By the time our ninth birthday on the 27th September arrived, buds were beginning to appear on the jacaranda. A football and a set of miniature golf clubs for Doug, a junior encyclopaedia and a toy doctor's kit for me, were our gifts from Dad. Nan gave us clothes and underwear. Mr and Mrs Symonds had us all over for birthday cake and Miss Bridget and Miss Kitty gave us Airfix plastic plane kits to assemble.
Our watering and the chook poo had done the trick for by late October our jacaranda tree was covered in clusters of purple flowers. Doug and I would lean on our bedroom windowsill on uneventful days and watch as they fell like snowflakes from the branches above.
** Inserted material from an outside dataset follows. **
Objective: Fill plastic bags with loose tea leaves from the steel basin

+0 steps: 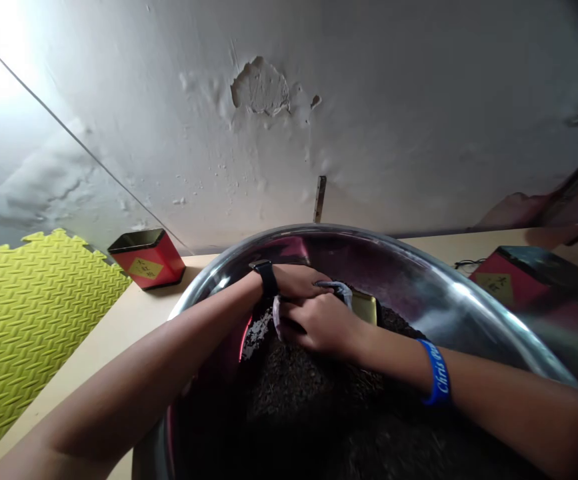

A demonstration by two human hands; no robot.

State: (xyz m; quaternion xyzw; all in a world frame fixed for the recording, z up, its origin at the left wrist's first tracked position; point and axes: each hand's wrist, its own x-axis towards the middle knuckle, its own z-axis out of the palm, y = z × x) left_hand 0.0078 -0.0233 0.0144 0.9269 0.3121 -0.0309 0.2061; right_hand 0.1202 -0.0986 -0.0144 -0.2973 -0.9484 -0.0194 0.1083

The roof and gutters were thick with fallen petals. Each day the crush of them underfoot was like walking on purple snow. Our tree now also had a rope swing attached to one of its higher branches thanks to Dad.
Down the street the mulberries were ripening slowly. We must have driven Mr Elliott crazy inspecting it every other day and asking when the fruit would be ready. It was always the same answer. 'A few more days.'
Our lives at Kilkenny in general settled down to regular routines as we got more familiar with our surrounds and our neighbours, although Miss Kitty remained a mystery.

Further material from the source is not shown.